Let $\mathcal{T}=\{T(t)\}_{t\geq0}$ be a $C_0$-semigroup of linear operators of Banach space $X$.The Adjoint of $T(t)$ is denoted by $T^*(t)$. It is known that $T^*(t)$ is bounded linear operator and $||T(t)||=||T^*(t)||$.
Assume that $\mathcal{T}^*=\{T^*(t)\}_{t\geq 0}$ is $C_0$-semigroup of bounded linear operators.
In my research, every vector $0\neq x\in X$ does have unbounded orbit hat evin $\mathcal{T}=\{T(t)\}_{t\geq0}$. What can say about $\mathcal{T^*}$.
Is it true that every vector does have unbounded orbit?

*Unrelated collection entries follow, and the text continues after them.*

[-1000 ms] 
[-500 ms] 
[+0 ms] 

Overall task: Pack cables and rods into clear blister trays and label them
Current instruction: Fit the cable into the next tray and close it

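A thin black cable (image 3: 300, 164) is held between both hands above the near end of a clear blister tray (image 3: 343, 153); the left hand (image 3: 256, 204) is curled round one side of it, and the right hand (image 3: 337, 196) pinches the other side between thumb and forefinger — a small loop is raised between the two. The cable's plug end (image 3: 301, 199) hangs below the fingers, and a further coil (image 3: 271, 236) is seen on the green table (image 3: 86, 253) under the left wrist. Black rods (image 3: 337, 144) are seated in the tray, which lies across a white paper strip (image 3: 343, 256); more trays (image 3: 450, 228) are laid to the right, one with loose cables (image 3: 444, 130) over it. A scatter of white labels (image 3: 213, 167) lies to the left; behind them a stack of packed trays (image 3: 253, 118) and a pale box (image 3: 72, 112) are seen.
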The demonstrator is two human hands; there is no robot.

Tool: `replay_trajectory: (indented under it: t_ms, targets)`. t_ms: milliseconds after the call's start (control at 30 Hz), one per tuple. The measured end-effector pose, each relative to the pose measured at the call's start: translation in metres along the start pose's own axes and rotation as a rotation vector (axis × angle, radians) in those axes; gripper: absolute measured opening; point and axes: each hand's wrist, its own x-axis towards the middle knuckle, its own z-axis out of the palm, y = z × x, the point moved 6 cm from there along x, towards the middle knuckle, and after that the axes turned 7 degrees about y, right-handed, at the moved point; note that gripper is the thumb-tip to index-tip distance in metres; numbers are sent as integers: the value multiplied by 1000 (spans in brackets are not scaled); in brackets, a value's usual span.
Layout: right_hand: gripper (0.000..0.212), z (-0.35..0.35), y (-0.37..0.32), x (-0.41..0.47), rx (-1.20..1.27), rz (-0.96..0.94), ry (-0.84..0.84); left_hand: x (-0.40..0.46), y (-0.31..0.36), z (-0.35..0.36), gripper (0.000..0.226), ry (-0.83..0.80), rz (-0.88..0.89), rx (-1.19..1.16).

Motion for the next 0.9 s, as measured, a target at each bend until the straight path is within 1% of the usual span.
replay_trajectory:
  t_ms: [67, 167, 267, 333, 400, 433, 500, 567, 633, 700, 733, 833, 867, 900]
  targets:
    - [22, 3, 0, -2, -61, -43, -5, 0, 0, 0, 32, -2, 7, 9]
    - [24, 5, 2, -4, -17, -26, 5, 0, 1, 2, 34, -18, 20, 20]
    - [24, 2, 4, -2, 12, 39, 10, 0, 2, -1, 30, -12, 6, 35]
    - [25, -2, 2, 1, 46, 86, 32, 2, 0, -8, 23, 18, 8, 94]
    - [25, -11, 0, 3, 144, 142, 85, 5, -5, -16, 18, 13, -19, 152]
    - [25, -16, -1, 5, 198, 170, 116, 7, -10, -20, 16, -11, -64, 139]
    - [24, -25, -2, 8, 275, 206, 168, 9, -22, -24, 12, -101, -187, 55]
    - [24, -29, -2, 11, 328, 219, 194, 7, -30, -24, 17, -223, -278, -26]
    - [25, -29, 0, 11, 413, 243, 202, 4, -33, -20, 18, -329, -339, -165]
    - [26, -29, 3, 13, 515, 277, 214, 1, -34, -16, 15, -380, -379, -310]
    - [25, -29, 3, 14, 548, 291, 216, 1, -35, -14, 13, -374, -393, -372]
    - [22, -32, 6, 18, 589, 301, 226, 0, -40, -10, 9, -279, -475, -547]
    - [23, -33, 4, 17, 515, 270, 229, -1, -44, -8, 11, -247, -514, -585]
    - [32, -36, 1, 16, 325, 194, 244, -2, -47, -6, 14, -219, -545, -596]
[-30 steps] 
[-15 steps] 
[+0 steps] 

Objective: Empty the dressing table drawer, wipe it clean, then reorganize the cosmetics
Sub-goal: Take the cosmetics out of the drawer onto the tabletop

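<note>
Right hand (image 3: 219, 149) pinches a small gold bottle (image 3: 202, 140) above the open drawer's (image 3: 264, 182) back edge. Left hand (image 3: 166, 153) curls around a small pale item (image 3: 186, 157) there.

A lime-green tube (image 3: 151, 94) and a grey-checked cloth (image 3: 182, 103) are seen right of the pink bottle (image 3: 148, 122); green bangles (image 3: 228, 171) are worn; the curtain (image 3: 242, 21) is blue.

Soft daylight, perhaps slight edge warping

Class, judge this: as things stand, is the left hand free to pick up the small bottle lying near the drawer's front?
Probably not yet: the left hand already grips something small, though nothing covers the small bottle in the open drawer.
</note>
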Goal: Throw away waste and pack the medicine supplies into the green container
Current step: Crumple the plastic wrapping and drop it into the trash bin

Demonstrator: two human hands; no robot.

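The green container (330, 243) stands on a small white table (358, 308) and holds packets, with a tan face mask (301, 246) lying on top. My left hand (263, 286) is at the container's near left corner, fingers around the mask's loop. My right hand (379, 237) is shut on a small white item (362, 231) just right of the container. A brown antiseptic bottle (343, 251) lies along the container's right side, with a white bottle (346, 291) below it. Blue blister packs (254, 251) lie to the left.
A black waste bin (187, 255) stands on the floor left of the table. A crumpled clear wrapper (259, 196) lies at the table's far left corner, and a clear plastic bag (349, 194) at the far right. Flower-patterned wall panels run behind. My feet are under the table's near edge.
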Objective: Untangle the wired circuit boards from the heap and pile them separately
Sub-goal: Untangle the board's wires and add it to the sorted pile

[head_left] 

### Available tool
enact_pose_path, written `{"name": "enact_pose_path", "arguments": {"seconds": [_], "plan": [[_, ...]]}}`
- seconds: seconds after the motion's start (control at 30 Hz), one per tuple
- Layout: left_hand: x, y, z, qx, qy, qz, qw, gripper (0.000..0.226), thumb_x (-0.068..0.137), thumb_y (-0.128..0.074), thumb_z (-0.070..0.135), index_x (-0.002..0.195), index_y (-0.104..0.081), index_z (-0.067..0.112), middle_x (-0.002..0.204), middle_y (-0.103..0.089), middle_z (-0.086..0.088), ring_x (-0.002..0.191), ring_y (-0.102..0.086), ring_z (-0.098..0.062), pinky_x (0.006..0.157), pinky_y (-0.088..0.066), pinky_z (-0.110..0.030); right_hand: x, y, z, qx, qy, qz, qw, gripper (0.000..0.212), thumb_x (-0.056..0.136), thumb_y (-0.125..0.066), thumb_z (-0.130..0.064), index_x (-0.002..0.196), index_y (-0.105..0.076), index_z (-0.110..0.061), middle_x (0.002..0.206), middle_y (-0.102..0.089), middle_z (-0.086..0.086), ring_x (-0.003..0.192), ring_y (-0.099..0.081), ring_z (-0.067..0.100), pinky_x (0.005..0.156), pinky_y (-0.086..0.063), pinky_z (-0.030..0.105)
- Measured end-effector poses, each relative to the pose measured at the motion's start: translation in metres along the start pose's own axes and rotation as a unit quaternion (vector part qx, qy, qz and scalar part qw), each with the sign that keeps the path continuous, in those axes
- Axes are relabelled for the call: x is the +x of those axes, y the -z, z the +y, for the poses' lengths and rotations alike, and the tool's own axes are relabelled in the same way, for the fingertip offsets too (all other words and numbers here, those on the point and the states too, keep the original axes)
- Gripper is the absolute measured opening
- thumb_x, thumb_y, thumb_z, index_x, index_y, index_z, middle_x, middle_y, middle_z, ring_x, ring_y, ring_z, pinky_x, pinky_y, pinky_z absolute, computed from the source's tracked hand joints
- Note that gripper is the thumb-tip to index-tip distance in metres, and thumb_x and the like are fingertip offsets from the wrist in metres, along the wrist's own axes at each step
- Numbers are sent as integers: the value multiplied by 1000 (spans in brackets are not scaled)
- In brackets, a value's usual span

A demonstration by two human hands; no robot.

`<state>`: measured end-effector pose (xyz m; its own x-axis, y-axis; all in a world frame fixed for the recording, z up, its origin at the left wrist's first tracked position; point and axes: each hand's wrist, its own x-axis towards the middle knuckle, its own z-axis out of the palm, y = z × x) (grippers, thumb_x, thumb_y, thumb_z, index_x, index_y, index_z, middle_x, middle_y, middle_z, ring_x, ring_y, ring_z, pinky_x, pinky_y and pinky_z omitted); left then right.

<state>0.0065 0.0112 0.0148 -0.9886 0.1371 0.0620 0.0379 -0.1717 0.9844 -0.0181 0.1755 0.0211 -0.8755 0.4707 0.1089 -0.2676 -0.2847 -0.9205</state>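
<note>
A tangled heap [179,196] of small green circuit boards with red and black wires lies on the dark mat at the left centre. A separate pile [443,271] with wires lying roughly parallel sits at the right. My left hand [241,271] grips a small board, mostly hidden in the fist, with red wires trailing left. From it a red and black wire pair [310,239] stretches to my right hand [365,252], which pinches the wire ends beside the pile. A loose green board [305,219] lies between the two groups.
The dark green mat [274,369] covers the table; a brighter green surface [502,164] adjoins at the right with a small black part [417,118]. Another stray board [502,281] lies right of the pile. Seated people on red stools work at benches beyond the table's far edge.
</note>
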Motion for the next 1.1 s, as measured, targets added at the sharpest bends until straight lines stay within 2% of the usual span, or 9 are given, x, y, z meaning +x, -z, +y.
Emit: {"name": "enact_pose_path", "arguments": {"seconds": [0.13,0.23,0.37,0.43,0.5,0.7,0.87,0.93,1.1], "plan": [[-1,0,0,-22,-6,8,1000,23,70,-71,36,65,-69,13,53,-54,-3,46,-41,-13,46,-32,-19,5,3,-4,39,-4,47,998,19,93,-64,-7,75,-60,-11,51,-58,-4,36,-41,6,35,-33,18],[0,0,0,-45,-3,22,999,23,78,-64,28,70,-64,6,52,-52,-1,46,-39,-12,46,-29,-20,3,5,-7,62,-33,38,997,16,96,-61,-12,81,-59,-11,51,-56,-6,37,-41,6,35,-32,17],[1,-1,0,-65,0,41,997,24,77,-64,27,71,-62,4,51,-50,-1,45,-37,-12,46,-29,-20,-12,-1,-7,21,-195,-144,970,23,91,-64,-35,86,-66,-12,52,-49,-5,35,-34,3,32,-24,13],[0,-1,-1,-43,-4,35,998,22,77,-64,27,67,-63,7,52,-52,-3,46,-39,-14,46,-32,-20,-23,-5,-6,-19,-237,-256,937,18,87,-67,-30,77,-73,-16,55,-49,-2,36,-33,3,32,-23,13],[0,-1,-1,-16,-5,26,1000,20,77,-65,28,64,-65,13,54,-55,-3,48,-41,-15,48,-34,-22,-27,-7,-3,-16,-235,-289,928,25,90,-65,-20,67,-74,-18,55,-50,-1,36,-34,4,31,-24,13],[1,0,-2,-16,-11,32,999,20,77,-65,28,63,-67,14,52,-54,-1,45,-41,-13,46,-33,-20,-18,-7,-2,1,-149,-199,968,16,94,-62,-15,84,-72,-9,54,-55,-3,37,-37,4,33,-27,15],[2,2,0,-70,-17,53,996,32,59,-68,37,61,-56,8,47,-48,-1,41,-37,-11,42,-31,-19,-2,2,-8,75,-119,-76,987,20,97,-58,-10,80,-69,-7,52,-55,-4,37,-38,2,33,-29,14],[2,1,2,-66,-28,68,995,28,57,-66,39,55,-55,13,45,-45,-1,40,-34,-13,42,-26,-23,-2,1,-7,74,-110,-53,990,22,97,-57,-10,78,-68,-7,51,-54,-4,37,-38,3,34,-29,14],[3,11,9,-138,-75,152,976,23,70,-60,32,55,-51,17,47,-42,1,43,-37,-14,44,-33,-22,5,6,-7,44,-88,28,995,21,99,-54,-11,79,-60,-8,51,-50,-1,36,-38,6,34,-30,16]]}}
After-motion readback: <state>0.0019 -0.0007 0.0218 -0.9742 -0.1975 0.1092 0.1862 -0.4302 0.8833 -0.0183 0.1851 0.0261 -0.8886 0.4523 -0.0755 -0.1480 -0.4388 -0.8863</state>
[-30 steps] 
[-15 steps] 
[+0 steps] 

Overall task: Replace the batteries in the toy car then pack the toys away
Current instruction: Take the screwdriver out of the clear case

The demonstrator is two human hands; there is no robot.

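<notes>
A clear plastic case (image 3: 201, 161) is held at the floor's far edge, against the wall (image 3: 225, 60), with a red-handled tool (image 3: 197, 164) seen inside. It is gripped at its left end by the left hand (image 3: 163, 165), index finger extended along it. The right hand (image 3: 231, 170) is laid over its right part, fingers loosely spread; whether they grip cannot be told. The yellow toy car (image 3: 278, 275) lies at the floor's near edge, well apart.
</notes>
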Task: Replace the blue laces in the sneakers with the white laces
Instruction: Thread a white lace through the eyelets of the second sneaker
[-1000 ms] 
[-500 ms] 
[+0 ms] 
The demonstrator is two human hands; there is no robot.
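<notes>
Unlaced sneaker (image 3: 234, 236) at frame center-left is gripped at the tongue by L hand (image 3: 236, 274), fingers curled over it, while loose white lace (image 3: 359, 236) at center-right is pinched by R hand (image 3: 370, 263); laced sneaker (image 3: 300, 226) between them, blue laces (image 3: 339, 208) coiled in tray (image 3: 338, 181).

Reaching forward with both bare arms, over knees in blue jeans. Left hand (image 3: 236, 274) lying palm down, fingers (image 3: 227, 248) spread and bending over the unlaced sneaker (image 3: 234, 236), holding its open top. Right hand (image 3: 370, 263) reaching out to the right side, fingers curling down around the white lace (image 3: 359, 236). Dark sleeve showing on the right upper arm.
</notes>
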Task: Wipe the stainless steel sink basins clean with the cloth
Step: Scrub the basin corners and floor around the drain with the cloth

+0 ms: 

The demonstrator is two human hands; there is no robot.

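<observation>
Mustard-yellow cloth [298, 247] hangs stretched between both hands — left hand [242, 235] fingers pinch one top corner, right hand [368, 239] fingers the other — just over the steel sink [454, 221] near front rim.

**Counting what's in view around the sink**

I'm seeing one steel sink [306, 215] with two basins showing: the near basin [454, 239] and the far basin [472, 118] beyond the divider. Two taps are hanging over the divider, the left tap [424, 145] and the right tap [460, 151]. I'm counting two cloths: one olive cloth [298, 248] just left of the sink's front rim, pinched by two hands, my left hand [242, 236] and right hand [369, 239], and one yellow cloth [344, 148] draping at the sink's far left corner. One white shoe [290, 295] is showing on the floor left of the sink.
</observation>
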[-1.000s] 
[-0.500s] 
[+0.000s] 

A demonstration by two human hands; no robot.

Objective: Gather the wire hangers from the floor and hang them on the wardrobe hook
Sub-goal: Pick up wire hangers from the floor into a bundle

Let $S$ denote the shift operator on $\ell^2(\mathbb{N}_0)$ acting by $$S(v_0,v_1,\ldots, v_n,\ldots)=(0,v_0,v_1,\ldots, v_n,\ldots )$$ The elements of the standard basis in $\ell^2(\mathbb{N}_0)$ are denoted by $\{\delta_n\}_{n=0}^\infty.$ Then $S\delta_n=\delta_{n+1},$ $S^*\delta_n=\delta_{n-1}$ for $n\ge 0$ and $S^*\delta_0=0.$ Fix $0\neq v\in \ell^2(\mathbb{N}_0).$ Let $k$ be the smallest index for which $v_k\neq 0.$ Then $$\langle e^{tS}v,\delta_{k+1} \rangle =\sum_{n=0}^\infty {t^n\over n!}\langle S^nv,\delta_{k+1}\rangle =\sum_{n=0}^\infty {t^n\over n!}\langle v,(S^*)^n\delta_{k+1}\rangle\\ = \sum_{n=0}^{k+1} {t^n\over n!}\langle v,\delta_{k+1-n}\rangle=v_{k+1}+tv_k$$ Therefore the orbit of $v$ is unbounded. On the other hand $\delta_0\in \ker S^*$ hence $$e^{tS^*}\delta_0=\sum_{n=0}^\infty {t^n\over n!}(S^*)^n\delta_0=\delta_0$$
The example can be modified so that $\ker T^*$ is infinite dimensional. Then $e^{tT^*}v=v$ for $v\in \ker T^*,$ i.e. the subspace of vectors with bounded orbit for $T^*$ is infinite dimensional. For $X=\ell^2(\mathbb{N})$ let $T\delta_n=\delta_{2n},$ $n\in\mathbb{N}.$ Then $T^*\delta_{2n}=\delta_n$ and $T^*\delta_{2n-1}=0.$ Therefore $\ker T^*$ is infinite dimensional. For $v\neq 0,$ let $k$ denote the smallest index such that $v_k\neq 0.$Then $$\langle e^{tT}v, \delta_{2k}\rangle =\sum_{n=0}^\infty {t^n\over n!}\langle v,(S^*)^n\delta_{2k}\rangle=v_{2k}+tv_k $$ Hence the orbit $e^{tT}v$ is unbounded.